Par Le marquis de St-just
Cinéma
“La Vie d’Adèle”
d’Abdellatif Kechiche, 2013
“Des scènes d’amour fort longues entre les filles.” Cette seule indication nous rendait réticents, Carla et moi. Réticents à nous rendre au cinéma pour y voir “La Vie d’Adèle”. L’amour et le désir ne se filment pas.

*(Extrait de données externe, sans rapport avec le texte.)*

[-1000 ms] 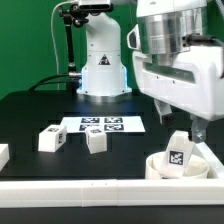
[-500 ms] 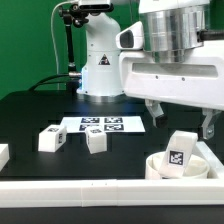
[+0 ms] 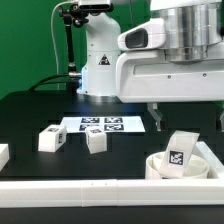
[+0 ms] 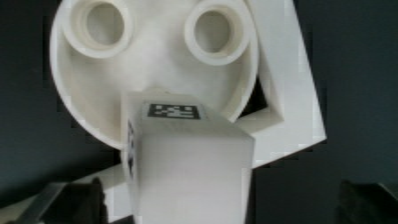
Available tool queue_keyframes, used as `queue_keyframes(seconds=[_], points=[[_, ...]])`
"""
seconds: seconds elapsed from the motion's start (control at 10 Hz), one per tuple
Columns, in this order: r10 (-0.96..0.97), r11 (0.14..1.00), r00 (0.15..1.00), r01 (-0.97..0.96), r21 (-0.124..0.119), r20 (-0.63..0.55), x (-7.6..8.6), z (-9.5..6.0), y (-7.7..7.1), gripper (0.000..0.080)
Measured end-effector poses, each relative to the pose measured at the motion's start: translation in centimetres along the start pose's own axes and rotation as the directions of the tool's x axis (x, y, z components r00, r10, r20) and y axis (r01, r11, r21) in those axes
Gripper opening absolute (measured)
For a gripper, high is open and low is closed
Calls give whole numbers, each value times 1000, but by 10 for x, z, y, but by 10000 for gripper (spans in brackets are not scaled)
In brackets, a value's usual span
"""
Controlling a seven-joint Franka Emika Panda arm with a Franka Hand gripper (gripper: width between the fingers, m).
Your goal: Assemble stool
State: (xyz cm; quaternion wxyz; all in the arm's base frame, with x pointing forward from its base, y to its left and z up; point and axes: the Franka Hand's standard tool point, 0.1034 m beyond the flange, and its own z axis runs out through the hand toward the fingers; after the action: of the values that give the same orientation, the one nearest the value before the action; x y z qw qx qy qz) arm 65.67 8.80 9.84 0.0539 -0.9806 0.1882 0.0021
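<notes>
1. The stool's seat (image 3: 160, 167) sits at the front of the black table (image 3: 30, 115), toward the exterior view's right and just behind the white rail (image 3: 80, 190). One leg (image 3: 180, 150) rises from it, slightly tilted, with its tag facing the camera.
2. Two more legs (image 3: 52, 138) (image 3: 95, 141) lie loose toward the exterior view's left, just in front of the marker board (image 3: 100, 125) and well apart from the seat.
3. Only the exterior view shows those loose legs, the board and the robot base (image 3: 100, 60). The wrist view instead looks down on the seat (image 4: 107, 90), showing two round holes (image 4: 98, 25) and the tagged leg (image 4: 187, 160) close up. Whether the leg is fully seated cannot be told.
4. The gripper (image 3: 186, 124) hangs above the seat and leg. Its fingers (image 3: 153, 118) are spread wide, touching and holding nothing.
</notes>
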Motion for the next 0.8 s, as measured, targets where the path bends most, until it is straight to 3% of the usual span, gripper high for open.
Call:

Précisons : ne sont pas filmables en direct. Observez deux humains se baiser sur la bouche. Cela vous donnerait plutôt envie de rentrer au couvent, non ? Ce film, tout de même : une Palme d’Or à Cannes. Et, à l’unanimité du jury présidé par Steven Spielberg. La critique de son côté : dithyrambique. “Un joyau cinématographique”. “Une science incroyable du cadre et de la lumière”. “Des plans à la Vermeer”. Un film peut-être à voir, nous sommes-nous dit, Carla et moi, l’un de ceux qui marquent une époque ?
Nous avons vu “La Vie d’Adèle”. Pas assez longtemps (le film dure 3 heures) pour être autorisés à en parler. Nous avons, Carla et moi, tenu bon un quart d’heure. Et puis nous avons quitté la salle. Le son était médiocre, l’image vulgaire (genre magazine). Le propos peu distancié, sans humour. Les références prétentieuses et “tartes à la crème” : Marivaux, la Princesse de Clèves.
“Un plan est une affaire de morale” disait quelqu’un (Jean-Luc Godart, je crois).
lUn film, dirais-je est une question de style. Il n'est point nécessaire, pour en juger, de voir le film en son entier.